At closing, the broker tells the seller he is to receive an assignment fee for the transfer of his right to buy, but does not disclose the dollar amount of the fee. After escrow closes, the seller discovers that, in addition to the fee he paid the broker, the substitute buyer paid the broker 10% of the purchase price for the assignment.

The seller makes a demand on the broker for the assignment fee and the return of the brokerage fee he paid, claiming the broker breached his fiduciary duty owed the seller and did so deceptively since the broker failed to disclose the amount of the benefits he received while acting as the listing agent, and deprived the seller of his ability to sell his property for its highest possible value.

The broker claimed he had no duty to disclose the price paid by the substitute buyer for the assignment since the broker’s status under the purchase agreement as a buyer was that of a principal with an interest in the property he could sell.

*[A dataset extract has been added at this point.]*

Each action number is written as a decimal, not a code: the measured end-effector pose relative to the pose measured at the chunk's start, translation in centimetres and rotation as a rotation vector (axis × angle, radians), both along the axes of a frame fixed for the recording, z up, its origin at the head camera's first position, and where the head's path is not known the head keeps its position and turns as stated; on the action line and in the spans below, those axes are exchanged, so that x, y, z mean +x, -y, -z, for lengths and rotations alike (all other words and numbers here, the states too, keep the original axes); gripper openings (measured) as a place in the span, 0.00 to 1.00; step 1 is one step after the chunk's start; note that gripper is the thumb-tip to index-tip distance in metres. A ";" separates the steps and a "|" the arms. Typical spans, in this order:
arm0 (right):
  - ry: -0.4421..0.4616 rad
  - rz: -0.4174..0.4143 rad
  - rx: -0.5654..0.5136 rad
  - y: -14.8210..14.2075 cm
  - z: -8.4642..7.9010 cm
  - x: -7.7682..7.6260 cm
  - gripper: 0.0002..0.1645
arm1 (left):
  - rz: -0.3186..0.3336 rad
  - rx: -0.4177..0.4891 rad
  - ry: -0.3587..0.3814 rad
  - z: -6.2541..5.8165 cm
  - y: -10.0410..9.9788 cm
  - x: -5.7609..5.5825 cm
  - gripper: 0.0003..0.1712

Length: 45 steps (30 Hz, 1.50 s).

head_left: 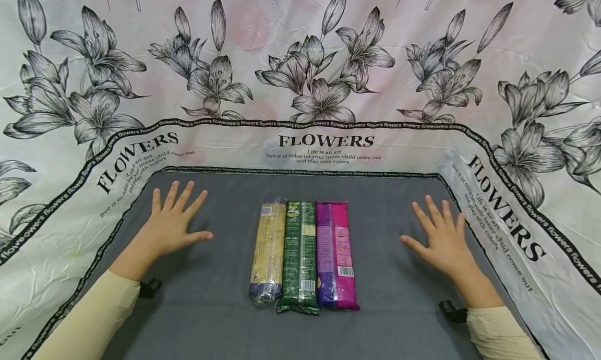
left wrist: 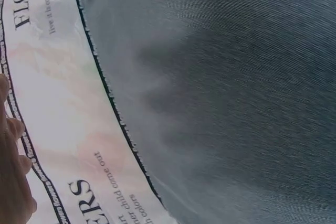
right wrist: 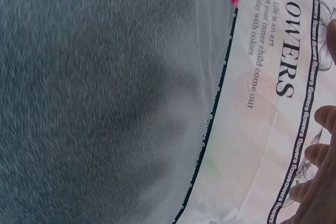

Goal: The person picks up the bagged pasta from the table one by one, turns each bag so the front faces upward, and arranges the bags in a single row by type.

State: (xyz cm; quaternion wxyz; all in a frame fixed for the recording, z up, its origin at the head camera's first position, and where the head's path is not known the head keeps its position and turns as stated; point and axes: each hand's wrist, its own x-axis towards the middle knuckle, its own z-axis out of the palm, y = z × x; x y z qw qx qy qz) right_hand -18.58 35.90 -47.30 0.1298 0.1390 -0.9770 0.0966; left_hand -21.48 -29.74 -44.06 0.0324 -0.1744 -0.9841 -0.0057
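Flanking three packets (head_left: 300,255), hands (head_left: 175,222) (head_left: 442,241) splayed, well apart, over grey cloth (head_left: 206,313); flowered fabric (head_left: 225,146) bordering.

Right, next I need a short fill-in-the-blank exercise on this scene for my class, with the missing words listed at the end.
1. The green packet lies in the ____ of the row of three.
2. The packet nearest the right hand is pink and ____.
3. The left hand holds ____.
4. The large word printed on the floral cloth reads ____.

Missing words: middle; purple; nothing; FLOWERS.
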 end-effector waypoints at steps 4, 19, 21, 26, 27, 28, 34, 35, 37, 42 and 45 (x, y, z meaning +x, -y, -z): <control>0.000 -0.011 -0.014 0.4 0.1 0.1 0.58 | 0.011 -0.009 0.000 -0.3 -0.6 -0.5 0.64; 0.000 -0.006 -0.097 2.7 -0.1 1.4 0.57 | 0.021 0.088 0.063 -1.1 -3.4 -1.8 0.65; -0.003 -0.013 -0.117 3.1 -0.1 1.4 0.56 | 0.024 0.112 0.066 -1.3 -4.0 -2.1 0.65; 0.000 -0.019 -0.147 3.7 -0.1 1.6 0.55 | 0.040 0.167 0.077 -1.7 -5.2 -2.7 0.65; 0.000 -0.017 -0.150 3.9 -0.1 1.7 0.55 | 0.045 0.178 0.078 -1.7 -5.5 -2.9 0.65; 0.000 -0.016 -0.153 4.0 0.0 1.7 0.55 | 0.049 0.187 0.080 -1.8 -5.7 -2.9 0.65; 0.012 -0.017 -0.177 4.7 0.2 1.9 0.55 | 0.089 0.217 0.085 -2.0 -7.7 -3.5 0.65; 0.017 -0.017 -0.183 4.9 0.2 1.9 0.55 | 0.099 0.220 0.085 -2.1 -8.0 -3.6 0.65; 0.031 -0.016 -0.199 5.2 0.2 2.0 0.55 | 0.119 0.226 0.087 -2.2 -8.7 -3.8 0.64; 0.056 -0.011 -0.234 5.7 0.2 2.4 0.54 | 0.148 0.260 0.094 -2.4 -10.3 -4.1 0.63; 0.072 -0.008 -0.255 6.0 0.2 2.8 0.54 | 0.156 0.281 0.110 -2.3 -11.0 -4.1 0.63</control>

Did the broker breach his fiduciary duty owed to the seller as the listing agent (or property manager) by failing to disclose the dollar amount of the benefits he received on his flip of the property to the substitute buyer?

Yes!  A broker’s fiduciary duty created by the listing agreement was never terminated, requiring the broker to disclose all earnings. The broker did not extinguish his agency duties before entering into the purchase agreement to buy the listed property as a principal. [Roberts v. Lomanto (2003) 112 CA4th 1553]

A broker must disclose the full extent of all benefits received which resulted from his or his agent’s involvement in a transaction they were negotiating or arranging on behalf of a client. [See first tuesday Form 119]

Special rules for EP speculators

When purchasing a residential property from a seller-in-foreclosure, the speculator is further regulated by the equity purchase (EP) laws designed to protect vulnerable sellers.  A seller-in-foreclosure has a two-year right of rescission when speculator misconduct exists under the EP statutes. On an assignment of the speculator’s purchase rights, the seller retains his rescission rights against the substitute buyer since the right to rescind arose under the contract taken over by the substitute buyer.

However, if the speculator conveys the real estate to a third-party buyer flipping it in a separate arms-length resale, the buyer is a bona fide purchaser (BFP) exempt from the seller’s two-year right of rescission under EP law — even if the resale buyer knows the property is in foreclosure.